» **EXERCISE PROMPT**
Every line of the material must appear in the answer exactly as it does here.

» **EXERCISE DATA**
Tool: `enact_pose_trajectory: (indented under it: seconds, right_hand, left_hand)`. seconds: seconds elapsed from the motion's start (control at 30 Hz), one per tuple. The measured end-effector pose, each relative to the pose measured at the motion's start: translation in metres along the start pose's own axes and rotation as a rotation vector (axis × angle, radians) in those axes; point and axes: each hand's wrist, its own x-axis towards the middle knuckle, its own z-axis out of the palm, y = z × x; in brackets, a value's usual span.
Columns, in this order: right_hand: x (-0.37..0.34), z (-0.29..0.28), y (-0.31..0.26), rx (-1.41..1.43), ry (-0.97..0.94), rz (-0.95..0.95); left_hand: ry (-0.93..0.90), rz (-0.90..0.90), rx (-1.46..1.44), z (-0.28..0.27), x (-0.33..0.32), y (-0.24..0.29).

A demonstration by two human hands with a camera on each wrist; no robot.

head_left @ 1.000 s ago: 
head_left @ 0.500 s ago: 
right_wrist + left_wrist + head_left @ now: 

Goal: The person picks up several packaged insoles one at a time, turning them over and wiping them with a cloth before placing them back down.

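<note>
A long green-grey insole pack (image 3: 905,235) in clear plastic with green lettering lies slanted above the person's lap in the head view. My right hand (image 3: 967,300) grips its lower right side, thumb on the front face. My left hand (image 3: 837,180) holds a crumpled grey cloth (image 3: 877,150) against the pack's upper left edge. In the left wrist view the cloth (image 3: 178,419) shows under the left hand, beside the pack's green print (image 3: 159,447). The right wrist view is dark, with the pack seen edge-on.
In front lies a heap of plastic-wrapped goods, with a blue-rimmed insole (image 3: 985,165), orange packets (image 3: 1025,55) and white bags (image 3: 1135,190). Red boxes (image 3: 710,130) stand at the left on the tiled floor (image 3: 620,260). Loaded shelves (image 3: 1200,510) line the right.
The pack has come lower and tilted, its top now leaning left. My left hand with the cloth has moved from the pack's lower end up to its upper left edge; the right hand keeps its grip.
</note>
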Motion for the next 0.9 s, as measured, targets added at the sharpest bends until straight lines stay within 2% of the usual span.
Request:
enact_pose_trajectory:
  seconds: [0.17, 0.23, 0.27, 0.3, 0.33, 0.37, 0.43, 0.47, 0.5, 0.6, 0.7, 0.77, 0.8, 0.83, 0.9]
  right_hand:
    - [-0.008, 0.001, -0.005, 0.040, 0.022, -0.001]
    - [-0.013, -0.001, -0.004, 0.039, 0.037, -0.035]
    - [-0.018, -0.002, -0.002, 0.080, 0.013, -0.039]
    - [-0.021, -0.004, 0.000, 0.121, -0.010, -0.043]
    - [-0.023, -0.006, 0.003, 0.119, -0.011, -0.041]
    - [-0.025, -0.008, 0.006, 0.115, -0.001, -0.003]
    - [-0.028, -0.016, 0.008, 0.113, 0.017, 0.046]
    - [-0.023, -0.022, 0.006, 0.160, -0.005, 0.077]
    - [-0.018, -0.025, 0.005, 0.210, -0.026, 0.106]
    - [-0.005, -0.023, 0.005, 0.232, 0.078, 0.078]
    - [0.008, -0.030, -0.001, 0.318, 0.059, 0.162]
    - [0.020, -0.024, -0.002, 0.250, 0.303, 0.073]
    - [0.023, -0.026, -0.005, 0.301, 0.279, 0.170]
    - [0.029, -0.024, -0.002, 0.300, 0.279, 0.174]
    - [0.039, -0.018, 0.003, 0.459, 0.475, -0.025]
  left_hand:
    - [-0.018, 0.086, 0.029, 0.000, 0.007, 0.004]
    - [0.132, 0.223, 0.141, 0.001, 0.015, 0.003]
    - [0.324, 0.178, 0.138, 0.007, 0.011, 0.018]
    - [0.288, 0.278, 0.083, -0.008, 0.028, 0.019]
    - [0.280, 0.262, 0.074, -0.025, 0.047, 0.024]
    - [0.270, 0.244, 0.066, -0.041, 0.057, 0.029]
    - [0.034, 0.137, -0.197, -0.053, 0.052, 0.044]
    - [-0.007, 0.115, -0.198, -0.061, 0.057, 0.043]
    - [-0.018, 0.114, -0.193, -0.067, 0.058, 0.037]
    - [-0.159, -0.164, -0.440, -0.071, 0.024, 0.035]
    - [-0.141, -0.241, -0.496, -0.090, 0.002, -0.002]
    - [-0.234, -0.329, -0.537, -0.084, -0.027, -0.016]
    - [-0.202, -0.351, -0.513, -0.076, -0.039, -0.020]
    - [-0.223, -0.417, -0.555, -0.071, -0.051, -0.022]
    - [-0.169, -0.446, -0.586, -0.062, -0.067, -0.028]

» **SOLUTION**
Tool: `enact_pose_trajectory: (indented under it: seconds, right_hand, left_hand)`. seconds: seconds elapsed from the motion's start (control at 30 Hz), one per tuple. The measured end-effector pose, each relative to the pose measured at the motion's start: translation in metres along the start pose's own axes and rotation as a rotation vector (axis × angle, radians) in those axes; point and axes: each hand's wrist, its own x-axis towards the middle knuckle, its own z-axis out of the palm, y = z × x; in brackets, a value's usual span.
Columns, in this order: right_hand: x (-0.37..0.34), z (-0.29..0.28), y (-0.31..0.26), rx (-1.41..1.43), ry (-0.97..0.94), rz (-0.95..0.95); left_hand: ry (-0.93..0.90), rz (-0.90..0.90), rx (-1.46..1.44), z (-0.28..0.27), x (-0.33..0.32), y (-0.24..0.29).

A demonstration by two human hands with a camera on each wrist; no robot.

head_left @ 1.000 s ago: 
head_left @ 0.500 s ago: 
right_wrist + left_wrist + head_left @ now: 

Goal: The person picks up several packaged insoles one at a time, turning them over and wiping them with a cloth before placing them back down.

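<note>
A long green-grey insole pack (image 3: 905,235) in clear plastic with green lettering lies slanted above the person's lap in the head view. My right hand (image 3: 967,300) grips its lower right side, thumb on the front face. My left hand (image 3: 837,180) holds a crumpled grey cloth (image 3: 877,150) against the pack's upper left edge. In the left wrist view the cloth (image 3: 178,419) shows under the left hand, beside the pack's green print (image 3: 159,447). The right wrist view is dark, with the pack seen edge-on.
In front lies a heap of plastic-wrapped goods, with a blue-rimmed insole (image 3: 985,165), orange packets (image 3: 1025,55) and white bags (image 3: 1135,190). Red boxes (image 3: 710,130) stand at the left on the tiled floor (image 3: 620,260). Loaded shelves (image 3: 1200,510) line the right.
The pack has come lower and tilted, its top now leaning left. My left hand with the cloth has moved from the pack's lower end up to its upper left edge; the right hand keeps its grip.
</note>
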Motion for the next 0.9 s, as measured, targets added at the sharpest bends until straight lines stay within 2% of the usual span.
Request:
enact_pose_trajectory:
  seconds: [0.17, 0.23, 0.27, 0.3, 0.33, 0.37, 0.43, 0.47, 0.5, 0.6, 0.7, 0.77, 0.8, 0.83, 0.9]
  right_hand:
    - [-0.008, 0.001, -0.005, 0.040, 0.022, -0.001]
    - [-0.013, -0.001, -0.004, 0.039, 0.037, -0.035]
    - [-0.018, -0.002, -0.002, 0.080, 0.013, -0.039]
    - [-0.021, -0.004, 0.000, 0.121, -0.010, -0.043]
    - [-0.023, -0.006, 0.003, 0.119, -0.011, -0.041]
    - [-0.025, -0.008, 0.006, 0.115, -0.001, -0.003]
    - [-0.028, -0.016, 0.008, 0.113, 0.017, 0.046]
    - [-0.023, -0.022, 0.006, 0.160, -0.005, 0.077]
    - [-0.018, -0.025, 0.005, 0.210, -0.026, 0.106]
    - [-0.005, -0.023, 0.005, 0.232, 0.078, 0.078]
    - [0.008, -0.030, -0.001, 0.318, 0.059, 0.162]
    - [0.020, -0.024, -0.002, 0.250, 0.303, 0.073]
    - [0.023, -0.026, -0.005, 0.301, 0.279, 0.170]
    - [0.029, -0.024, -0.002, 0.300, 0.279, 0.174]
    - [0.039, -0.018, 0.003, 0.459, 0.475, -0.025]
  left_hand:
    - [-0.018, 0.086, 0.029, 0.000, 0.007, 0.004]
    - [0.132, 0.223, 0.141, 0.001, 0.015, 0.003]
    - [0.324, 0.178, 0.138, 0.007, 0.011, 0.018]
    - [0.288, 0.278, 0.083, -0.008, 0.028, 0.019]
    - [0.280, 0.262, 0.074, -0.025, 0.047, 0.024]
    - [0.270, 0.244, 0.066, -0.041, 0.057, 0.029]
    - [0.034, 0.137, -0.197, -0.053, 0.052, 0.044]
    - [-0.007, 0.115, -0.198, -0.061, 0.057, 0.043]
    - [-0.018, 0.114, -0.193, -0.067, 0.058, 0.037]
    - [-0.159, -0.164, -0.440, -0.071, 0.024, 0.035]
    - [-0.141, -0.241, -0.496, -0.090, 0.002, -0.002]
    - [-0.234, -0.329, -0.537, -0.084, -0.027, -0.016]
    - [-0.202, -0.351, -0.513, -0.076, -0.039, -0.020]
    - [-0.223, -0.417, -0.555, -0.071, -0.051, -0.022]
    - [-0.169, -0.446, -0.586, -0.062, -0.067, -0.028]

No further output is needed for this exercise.